WORK ITEM:
All records below are to be set down precisely as written, excluding pictures.

SUPPLIED RECORDS:
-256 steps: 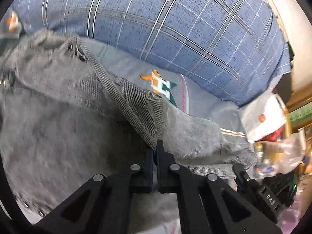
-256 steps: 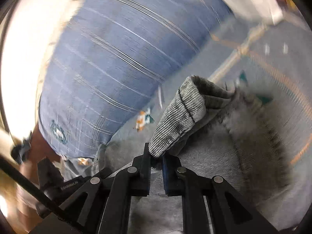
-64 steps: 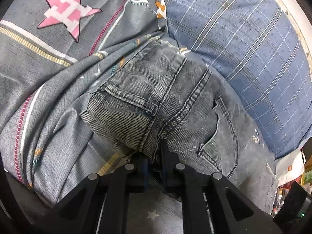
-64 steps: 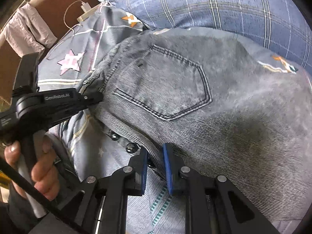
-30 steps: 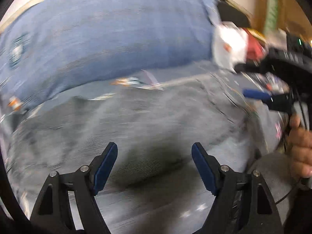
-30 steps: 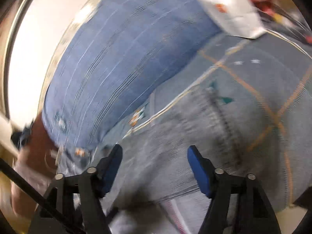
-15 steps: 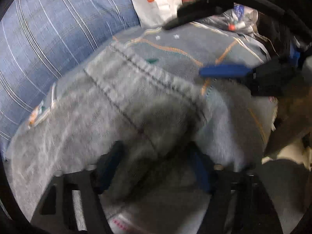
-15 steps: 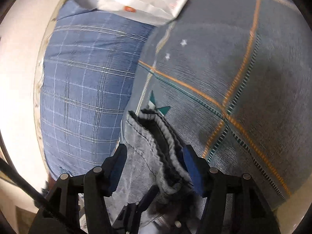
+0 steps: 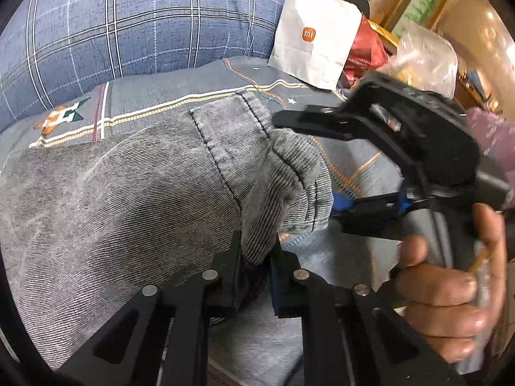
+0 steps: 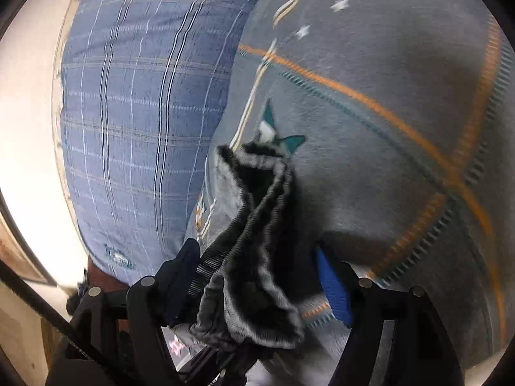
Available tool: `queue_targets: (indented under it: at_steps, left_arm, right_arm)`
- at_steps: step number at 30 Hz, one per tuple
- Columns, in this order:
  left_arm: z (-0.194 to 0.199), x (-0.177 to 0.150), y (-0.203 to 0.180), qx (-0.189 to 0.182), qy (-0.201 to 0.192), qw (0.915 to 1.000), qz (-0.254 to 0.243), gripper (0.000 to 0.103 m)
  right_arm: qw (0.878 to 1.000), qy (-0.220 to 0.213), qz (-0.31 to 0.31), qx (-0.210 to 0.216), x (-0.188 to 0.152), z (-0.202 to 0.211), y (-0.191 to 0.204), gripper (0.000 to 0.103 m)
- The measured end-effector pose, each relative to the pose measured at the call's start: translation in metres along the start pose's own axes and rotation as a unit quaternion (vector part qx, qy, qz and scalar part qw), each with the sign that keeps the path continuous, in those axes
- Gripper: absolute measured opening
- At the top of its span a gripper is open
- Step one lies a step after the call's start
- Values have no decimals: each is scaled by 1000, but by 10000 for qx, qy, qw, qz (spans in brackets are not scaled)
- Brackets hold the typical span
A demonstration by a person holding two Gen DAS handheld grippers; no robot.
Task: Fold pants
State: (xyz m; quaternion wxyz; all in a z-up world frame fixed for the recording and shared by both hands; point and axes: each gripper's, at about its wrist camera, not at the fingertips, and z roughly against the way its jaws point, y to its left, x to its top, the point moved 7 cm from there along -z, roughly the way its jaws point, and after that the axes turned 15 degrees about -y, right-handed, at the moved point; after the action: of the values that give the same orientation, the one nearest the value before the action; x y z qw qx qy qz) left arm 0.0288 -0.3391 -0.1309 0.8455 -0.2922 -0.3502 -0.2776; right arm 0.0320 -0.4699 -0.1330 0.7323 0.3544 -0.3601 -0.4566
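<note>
The grey denim pants [image 9: 135, 193] lie on a grey patterned bedsheet [image 9: 180, 87], leg hems toward the right. My left gripper [image 9: 254, 260] is shut on a bunched fold of the leg near the hem. My right gripper [image 10: 257, 270] is open, its jaws wide apart on either side of the stacked hem edges [image 10: 254, 193], which stand up between them. In the left wrist view the right gripper [image 9: 334, 164] shows at the hem, held by a hand [image 9: 450, 289].
A blue plaid pillow [image 9: 128, 22] lies along the far side of the bed, also in the right wrist view [image 10: 145, 112]. A white paper bag [image 9: 312, 51] and plastic-wrapped items [image 9: 421, 58] stand past the bed's right end.
Both grippers let go of the waist end and swung over to the leg hems. My left gripper has closed on the leg fold. My right gripper has moved in around the hem edges.
</note>
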Motion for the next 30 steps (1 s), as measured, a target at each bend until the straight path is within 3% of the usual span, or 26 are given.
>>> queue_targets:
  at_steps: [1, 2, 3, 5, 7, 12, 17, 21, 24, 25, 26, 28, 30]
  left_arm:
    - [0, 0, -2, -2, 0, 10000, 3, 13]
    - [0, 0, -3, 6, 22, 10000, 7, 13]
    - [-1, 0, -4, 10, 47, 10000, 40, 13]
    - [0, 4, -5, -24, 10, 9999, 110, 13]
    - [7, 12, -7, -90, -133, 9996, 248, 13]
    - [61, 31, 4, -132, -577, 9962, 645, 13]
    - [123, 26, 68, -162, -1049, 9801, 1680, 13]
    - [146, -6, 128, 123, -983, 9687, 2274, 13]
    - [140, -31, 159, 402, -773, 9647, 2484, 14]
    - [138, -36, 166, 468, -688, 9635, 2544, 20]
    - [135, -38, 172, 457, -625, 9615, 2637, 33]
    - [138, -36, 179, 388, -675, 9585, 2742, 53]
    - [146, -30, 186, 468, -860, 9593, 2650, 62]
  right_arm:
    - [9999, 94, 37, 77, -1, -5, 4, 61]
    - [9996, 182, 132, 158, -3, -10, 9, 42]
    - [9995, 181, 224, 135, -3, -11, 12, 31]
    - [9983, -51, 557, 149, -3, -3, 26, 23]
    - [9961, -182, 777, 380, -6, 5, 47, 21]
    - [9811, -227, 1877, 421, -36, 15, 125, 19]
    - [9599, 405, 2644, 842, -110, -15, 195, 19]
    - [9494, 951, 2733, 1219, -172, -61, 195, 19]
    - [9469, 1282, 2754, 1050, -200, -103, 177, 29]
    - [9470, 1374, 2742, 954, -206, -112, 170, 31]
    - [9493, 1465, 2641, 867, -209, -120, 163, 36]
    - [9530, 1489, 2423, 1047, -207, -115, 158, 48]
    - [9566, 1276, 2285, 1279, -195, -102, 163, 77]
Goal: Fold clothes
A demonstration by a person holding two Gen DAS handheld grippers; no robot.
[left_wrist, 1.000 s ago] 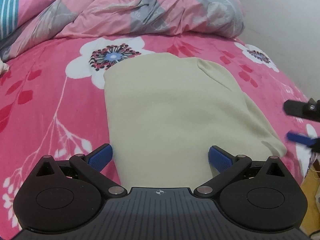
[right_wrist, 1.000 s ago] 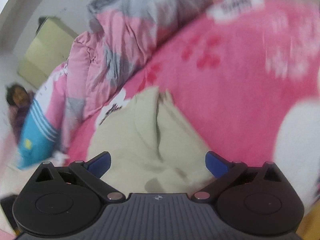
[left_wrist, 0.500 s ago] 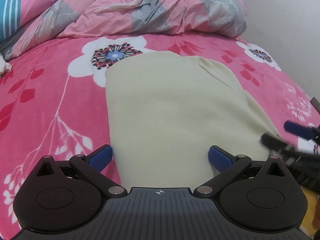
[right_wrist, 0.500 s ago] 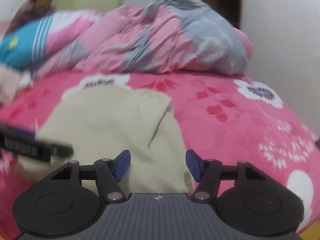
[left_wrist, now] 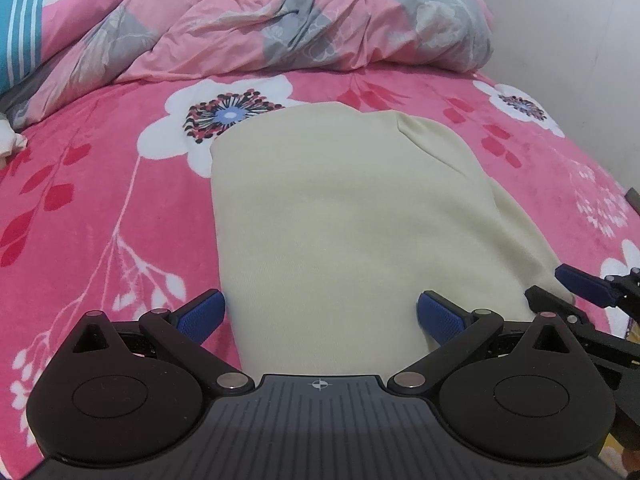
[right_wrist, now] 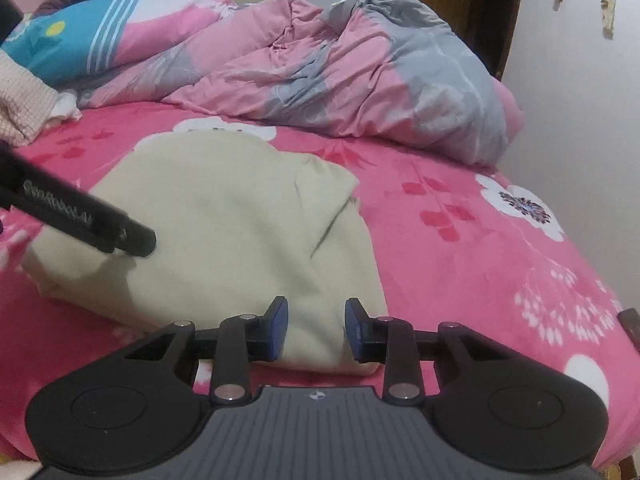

REPLY:
-256 steps: 
-256 steps: 
-64 steps: 
-64 steps: 
-30 steps: 
-30 steps: 
-15 steps: 
-15 steps: 
+0 steps: 
+0 steps: 
Available tool: `queue_targets: (indented under it: at_steps, left_arm, right_arm)`
- at_steps: step number at 30 Hz, one per tuple
- Columns, in this order:
  left_arm: z (-0.194 to 0.199), x (-0.177 to 0.150), y (-0.203 to 0.180), qx (-0.189 to 0.182), qy (-0.201 to 0.192), qw (0.915 to 1.000), qz (-0.254 to 0.243), gripper (0.000 to 0.103 m)
  right_arm: qw (0.878 to 1.000), qy (-0.220 to 0.213), qz (-0.31 to 0.31), qx (-0.210 to 0.216), x (-0.188 to 0.152), z (-0.202 to 0.211), y (-0.191 to 0.204), gripper (0.000 to 0.103 m)
- The measured end-effector pose, each relative to the pose measured at the call's start: translation in metres along the start pose's own axes and rotation as a unit quaternion (vector part qx, qy, qz and scalar part qw), each with the sign that keeps the path continuous, in those axes
- Gripper: absolute measured opening
- At the top of its span a gripper is open
- Step one lies a step after the call's start
- Values have no decimals: each is scaled by 1000, but by 10000 for qx, qy, qw, qz (spans in brackets are not scaled)
- Brackets hold the typical span
A demonstration by a person holding two Gen DAS handheld grippers; no robot.
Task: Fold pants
State: (xyz m; quaternion wxyz; all in a z-up world frame fixed for the recording and shared by both hands; point and axes: each gripper's, at about its wrist camera, not at the fingertips, and z roughly against the way its jaws point, y to its left, x to its top, the point moved 7 cm from there along -z, roughly the way its jaws point, and after that the axes turned 15 degrees about -y, right-handed, at the moved point; after the action: of the values that give the same orientation, the one nearest the value before the action; x y z qw qx qy qz) left arm 0.0288 -0.3391 -0.1309 0.8455 -0.2922 -0.3502 -0.2776; right arm 0.0320 -0.4699 -0.1330 0.7323 0.3544 -0.3601 -0.4566
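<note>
The grey denim pants [image 9: 135, 193] lie on a grey patterned bedsheet [image 9: 180, 87], leg hems toward the right. My left gripper [image 9: 254, 260] is shut on a bunched fold of the leg near the hem. My right gripper [image 10: 257, 270] is open, its jaws wide apart on either side of the stacked hem edges [image 10: 254, 193], which stand up between them. In the left wrist view the right gripper [image 9: 334, 164] shows at the hem, held by a hand [image 9: 450, 289].
A blue plaid pillow [image 9: 128, 22] lies along the far side of the bed, also in the right wrist view [image 10: 145, 112]. A white paper bag [image 9: 312, 51] and plastic-wrapped items [image 9: 421, 58] stand past the bed's right end.
Both grippers let go of the waist end and swung over to the leg hems. My left gripper has closed on the leg fold. My right gripper has moved in around the hem edges.
</note>
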Motion for the next 30 steps (1 s), as measured, a target at each bend until the straight path is within 3% of the usual span, or 26 are given.
>>> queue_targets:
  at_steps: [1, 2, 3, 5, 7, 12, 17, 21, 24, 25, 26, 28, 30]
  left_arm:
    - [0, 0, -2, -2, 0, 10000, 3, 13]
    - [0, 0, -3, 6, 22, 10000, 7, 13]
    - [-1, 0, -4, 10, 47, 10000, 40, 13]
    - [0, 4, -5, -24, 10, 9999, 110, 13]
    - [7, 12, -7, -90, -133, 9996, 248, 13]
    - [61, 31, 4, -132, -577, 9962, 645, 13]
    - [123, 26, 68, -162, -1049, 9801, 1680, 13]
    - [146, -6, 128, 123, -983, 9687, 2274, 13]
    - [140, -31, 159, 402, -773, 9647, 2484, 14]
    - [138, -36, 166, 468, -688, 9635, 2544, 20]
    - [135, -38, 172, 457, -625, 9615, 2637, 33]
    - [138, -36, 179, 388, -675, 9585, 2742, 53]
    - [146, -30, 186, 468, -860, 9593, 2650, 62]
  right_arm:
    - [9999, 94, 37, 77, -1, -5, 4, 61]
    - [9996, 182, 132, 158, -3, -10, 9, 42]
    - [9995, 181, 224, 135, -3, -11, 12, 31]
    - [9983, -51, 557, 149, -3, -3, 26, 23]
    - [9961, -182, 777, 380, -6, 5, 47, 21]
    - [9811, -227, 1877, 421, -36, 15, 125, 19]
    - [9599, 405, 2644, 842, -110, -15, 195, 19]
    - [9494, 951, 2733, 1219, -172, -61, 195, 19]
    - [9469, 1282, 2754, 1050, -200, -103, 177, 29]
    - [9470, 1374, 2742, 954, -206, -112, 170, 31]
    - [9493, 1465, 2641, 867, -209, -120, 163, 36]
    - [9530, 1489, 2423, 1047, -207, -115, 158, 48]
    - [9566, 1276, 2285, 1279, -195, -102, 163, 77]
Goal: Fold clothes
A demonstration by a person holding two Gen DAS handheld grippers; no robot.
[left_wrist, 1.000 s ago] 
[right_wrist, 1.000 s ago] 
[left_wrist, 0.500 s ago] 
[right_wrist, 0.500 s ago] 
[left_wrist, now] 
[right_wrist, now] 

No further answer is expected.